We must not lose sight of the fact that DMN is a standard. The DMN spec is not owned or controlled by a single vendor, and the intellectual property is free to use. The standard is managed by a proper standards body according to strict procedures and protocols. Membership in the DMN task force is open, and updates to the specification are based on majority vote. The spec defines:
- The names, semantics, and operational behavior of each model element, including the DRD elements, boxed expression types, and FEEL elements. The semantics are enforced by conformance to the DMN metamodel and schema, supplemented by language and tables in the spec
- The graphical shapes and symbols used in the diagrams and tables, and their binding to the semantic elements
- A formal grammar for FEEL, supporting generation of compilers for the language
- Formal definition of FEEL datatypes, including their mapping to types in other languages
- A large set of built-in FEEL functions and operators, with examples and usage patterns
- A model interchange format based on XML Schema generated from the metamodel. The format supports vendor-specific extensions, defined explicitly as extension elements.
- Avoidance of vendor lock-in. Valid DMN models (without vendor extensions) have the same meaning and operational behavior in any conformant tool. In other words, they return the same answer.
- Interoperability between tools.
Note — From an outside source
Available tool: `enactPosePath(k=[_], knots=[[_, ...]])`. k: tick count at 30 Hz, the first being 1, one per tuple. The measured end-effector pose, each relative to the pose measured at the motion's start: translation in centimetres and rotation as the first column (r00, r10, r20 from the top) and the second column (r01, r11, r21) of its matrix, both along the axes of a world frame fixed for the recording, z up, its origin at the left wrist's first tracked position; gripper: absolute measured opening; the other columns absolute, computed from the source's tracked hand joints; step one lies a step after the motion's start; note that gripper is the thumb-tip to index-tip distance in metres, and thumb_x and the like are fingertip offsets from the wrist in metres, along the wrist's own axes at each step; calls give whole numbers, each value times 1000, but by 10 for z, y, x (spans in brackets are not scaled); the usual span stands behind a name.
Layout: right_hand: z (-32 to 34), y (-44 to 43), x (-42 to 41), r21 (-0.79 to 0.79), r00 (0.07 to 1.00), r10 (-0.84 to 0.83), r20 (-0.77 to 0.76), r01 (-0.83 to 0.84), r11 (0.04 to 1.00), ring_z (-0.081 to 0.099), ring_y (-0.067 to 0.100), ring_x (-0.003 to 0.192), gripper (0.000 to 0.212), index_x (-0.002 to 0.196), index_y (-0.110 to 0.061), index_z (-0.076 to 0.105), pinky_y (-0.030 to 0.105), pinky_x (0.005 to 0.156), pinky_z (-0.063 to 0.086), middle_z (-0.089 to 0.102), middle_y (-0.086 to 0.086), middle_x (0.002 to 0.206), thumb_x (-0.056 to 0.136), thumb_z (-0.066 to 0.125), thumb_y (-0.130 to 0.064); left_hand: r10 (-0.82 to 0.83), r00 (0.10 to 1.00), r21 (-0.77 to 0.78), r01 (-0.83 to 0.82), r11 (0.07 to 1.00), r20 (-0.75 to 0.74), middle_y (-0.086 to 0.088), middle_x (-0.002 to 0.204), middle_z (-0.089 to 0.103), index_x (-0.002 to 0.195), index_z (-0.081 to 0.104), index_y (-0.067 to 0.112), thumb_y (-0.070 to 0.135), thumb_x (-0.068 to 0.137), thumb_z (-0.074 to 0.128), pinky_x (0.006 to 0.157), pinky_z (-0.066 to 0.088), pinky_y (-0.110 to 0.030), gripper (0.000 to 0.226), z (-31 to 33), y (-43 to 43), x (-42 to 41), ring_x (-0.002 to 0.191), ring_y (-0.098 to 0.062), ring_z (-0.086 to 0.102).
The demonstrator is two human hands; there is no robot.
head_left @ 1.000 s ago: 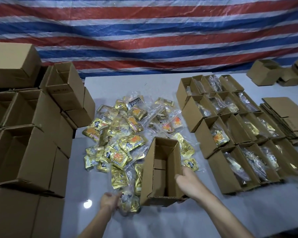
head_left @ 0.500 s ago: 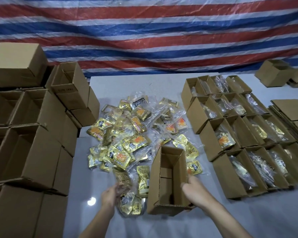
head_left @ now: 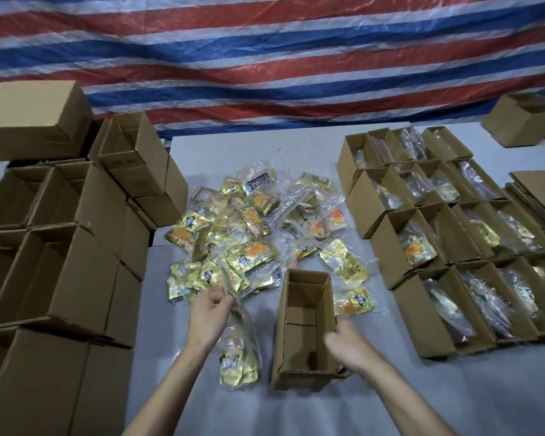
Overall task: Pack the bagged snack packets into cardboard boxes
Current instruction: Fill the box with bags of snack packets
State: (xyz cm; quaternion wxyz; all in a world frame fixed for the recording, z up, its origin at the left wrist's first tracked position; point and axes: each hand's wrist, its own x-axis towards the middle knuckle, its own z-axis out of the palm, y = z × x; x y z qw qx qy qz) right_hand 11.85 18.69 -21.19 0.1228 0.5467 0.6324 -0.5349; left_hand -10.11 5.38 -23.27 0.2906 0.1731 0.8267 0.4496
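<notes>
An open cardboard box stands empty on the white table in front of me. My right hand grips its near right wall. My left hand pinches the top of a clear bag of gold snack packets, which hangs lifted just left of the box. Behind both lies a heap of bagged gold and orange snack packets.
Rows of open boxes holding bagged packets fill the right side. Stacks of open cardboard boxes rise on the left. Flat cardboard and more boxes sit far right. A striped tarp hangs behind.
My left hand has raised the bag of packets off the table, up beside the box. My right hand has stayed on the box's near right wall.
</notes>
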Motion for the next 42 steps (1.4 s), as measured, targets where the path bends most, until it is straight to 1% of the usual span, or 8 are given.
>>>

Business users and developers can use different tools and share models between them.
- Vendor-independent experience and expertise. Information and training about DMN is available from multiple sources; users are not dependent on their vendor for this.
Do you have another candidate? If so, let me know. I'd like to find out more about it.
While DMN came from the decision management world, I still believe that Low-Code is the greater opportunity. There are a good number of Low-Code application development platforms today, mostly focused on CRM and HR apps. Almost none of them are standards-based; there is not yet a demand for that. DMN, in combination with Low-Code BPMN, opens up Low-Code Business Automation beyond CRM/HR to complex, event-driven, high-volume processes used in loan origination and servicing, investment management, accounting, insurance, and healthcare. I believe the latent demand for standards-based platforms is higher there. Let's make it happen!